EXERCISE AIM: The listing should be returned in its entirety, exactly as given.

• • • • • • •

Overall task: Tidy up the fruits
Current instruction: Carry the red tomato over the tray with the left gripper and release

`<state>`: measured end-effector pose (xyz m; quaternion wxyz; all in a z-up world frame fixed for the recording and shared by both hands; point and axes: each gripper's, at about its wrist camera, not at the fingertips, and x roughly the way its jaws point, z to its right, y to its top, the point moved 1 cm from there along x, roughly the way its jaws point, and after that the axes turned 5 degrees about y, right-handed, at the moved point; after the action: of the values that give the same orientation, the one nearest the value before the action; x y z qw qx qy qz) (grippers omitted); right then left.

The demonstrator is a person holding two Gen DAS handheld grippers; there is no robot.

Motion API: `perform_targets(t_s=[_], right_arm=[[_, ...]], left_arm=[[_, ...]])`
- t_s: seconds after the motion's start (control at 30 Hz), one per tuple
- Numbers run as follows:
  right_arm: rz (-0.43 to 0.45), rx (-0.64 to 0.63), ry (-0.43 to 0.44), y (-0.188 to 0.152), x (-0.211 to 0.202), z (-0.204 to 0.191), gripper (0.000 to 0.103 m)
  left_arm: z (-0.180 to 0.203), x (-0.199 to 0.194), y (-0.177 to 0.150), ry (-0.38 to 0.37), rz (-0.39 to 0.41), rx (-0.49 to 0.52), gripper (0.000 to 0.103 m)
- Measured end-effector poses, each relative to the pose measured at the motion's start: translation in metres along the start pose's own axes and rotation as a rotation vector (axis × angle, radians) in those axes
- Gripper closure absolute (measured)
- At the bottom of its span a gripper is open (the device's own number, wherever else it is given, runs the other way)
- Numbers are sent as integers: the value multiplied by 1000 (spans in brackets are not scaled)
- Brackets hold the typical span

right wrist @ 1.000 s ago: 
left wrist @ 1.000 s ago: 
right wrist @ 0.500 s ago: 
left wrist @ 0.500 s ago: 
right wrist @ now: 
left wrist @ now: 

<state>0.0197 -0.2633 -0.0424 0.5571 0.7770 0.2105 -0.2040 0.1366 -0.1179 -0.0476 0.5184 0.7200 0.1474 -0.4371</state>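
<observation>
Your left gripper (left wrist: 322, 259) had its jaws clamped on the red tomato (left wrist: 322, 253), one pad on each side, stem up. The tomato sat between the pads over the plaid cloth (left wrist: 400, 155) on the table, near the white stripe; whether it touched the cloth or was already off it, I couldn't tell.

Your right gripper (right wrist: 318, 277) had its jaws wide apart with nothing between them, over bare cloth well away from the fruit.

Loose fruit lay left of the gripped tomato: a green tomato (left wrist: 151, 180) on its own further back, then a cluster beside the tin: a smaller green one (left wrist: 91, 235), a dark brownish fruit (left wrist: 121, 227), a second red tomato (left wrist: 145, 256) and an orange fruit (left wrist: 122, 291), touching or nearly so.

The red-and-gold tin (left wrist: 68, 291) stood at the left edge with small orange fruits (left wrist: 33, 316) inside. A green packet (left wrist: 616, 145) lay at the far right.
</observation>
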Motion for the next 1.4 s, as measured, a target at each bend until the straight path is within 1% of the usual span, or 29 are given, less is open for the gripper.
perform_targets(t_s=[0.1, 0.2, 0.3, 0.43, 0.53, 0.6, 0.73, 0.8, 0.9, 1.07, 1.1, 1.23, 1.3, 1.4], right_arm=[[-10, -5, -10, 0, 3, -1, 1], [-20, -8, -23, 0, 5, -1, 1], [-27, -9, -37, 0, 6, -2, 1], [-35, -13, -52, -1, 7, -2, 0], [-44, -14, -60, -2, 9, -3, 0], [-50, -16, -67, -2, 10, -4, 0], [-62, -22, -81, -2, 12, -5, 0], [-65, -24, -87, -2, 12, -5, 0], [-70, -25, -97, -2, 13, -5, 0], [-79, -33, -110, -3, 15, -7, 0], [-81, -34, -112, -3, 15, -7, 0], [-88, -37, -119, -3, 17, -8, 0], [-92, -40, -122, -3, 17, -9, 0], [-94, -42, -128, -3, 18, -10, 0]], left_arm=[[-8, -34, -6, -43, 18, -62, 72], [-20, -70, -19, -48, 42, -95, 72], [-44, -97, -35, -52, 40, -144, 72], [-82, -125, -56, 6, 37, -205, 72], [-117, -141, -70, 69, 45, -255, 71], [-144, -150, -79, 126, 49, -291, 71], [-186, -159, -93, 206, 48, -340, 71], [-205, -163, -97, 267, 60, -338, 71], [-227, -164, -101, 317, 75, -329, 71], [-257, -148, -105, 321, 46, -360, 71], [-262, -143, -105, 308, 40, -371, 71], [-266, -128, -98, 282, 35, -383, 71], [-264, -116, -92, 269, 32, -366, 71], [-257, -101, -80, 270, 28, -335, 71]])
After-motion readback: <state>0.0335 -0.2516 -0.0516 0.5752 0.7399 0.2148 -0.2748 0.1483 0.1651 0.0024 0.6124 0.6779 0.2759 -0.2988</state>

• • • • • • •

REPLY:
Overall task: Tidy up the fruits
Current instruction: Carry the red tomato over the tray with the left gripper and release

`<state>`: measured end-effector pose (xyz m; quaternion wxyz; all in a z-up world frame fixed for the recording and shared by both hands; point and axes: each gripper's, at about its wrist camera, not at the fingertips, and x roughly the way its jaws point, z to its right, y to its top, the point moved 1 cm from there along x, roughly the way its jaws point, and after that the axes turned 5 degrees about y, right-handed, at the moved point; after the action: of the values that give the same orientation, the one nearest the value before the action; x y z qw qx qy qz) (grippers omitted); right then left.

The demonstrator is a person holding two Gen DAS handheld grippers; there is no robot.

Motion API: `perform_targets(t_s=[_], right_arm=[[_, ...]], left_arm=[[_, ...]])`
- t_s: seconds after the motion's start (control at 30 Hz), one per tuple
- Numbers run as follows:
  right_arm: rz (-0.43 to 0.45), rx (-0.64 to 0.63), ry (-0.43 to 0.44), y (-0.188 to 0.152), x (-0.211 to 0.202), z (-0.204 to 0.191), gripper (0.000 to 0.103 m)
  left_arm: z (-0.180 to 0.203), x (-0.199 to 0.194), y (-0.177 to 0.150), ry (-0.38 to 0.37), rz (-0.39 to 0.41), rx (-0.49 to 0.52), gripper (0.000 to 0.103 m)
- Measured end-effector poses, each relative to the pose measured at the motion's start: translation in metres along the start pose's own axes and rotation as a rotation vector (axis × angle, radians) in those axes
- Gripper closure absolute (measured)
- At the bottom of its span a gripper is open (the device's own number, wherever else it is given, runs the other way)
- Numbers are sent as integers: the value multiplied by 1000 (spans in brackets are not scaled)
- Brackets hold the typical span

right wrist @ 1.000 s ago: 
left wrist @ 1.000 s ago: 
right wrist @ 0.500 s ago: 
left wrist @ 0.500 s ago: 
right wrist @ now: 
left wrist @ now: 

<state>0.0197 -0.2633 -0.0424 0.5571 0.7770 0.2105 -0.2040 0.1366 -0.1179 -0.0476 0.5184 0.7200 0.1474 -0.4371</state>
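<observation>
Your left gripper (left wrist: 322, 259) had its jaws clamped on the red tomato (left wrist: 322, 253), one pad on each side, stem up. The tomato sat between the pads over the plaid cloth (left wrist: 400, 155) on the table, near the white stripe; whether it touched the cloth or was already off it, I couldn't tell.

Your right gripper (right wrist: 318, 277) had its jaws wide apart with nothing between them, over bare cloth well away from the fruit.

Loose fruit lay left of the gripped tomato: a green tomato (left wrist: 151, 180) on its own further back, then a cluster beside the tin: a smaller green one (left wrist: 91, 235), a dark brownish fruit (left wrist: 121, 227), a second red tomato (left wrist: 145, 256) and an orange fruit (left wrist: 122, 291), touching or nearly so.

The red-and-gold tin (left wrist: 68, 291) stood at the left edge with small orange fruits (left wrist: 33, 316) inside. A green packet (left wrist: 616, 145) lay at the far right.
</observation>
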Motion for the next 1.4 s, as measured, a target at each bend until the straight path is within 1% of the usual span, or 29 are given, less is open for the gripper.
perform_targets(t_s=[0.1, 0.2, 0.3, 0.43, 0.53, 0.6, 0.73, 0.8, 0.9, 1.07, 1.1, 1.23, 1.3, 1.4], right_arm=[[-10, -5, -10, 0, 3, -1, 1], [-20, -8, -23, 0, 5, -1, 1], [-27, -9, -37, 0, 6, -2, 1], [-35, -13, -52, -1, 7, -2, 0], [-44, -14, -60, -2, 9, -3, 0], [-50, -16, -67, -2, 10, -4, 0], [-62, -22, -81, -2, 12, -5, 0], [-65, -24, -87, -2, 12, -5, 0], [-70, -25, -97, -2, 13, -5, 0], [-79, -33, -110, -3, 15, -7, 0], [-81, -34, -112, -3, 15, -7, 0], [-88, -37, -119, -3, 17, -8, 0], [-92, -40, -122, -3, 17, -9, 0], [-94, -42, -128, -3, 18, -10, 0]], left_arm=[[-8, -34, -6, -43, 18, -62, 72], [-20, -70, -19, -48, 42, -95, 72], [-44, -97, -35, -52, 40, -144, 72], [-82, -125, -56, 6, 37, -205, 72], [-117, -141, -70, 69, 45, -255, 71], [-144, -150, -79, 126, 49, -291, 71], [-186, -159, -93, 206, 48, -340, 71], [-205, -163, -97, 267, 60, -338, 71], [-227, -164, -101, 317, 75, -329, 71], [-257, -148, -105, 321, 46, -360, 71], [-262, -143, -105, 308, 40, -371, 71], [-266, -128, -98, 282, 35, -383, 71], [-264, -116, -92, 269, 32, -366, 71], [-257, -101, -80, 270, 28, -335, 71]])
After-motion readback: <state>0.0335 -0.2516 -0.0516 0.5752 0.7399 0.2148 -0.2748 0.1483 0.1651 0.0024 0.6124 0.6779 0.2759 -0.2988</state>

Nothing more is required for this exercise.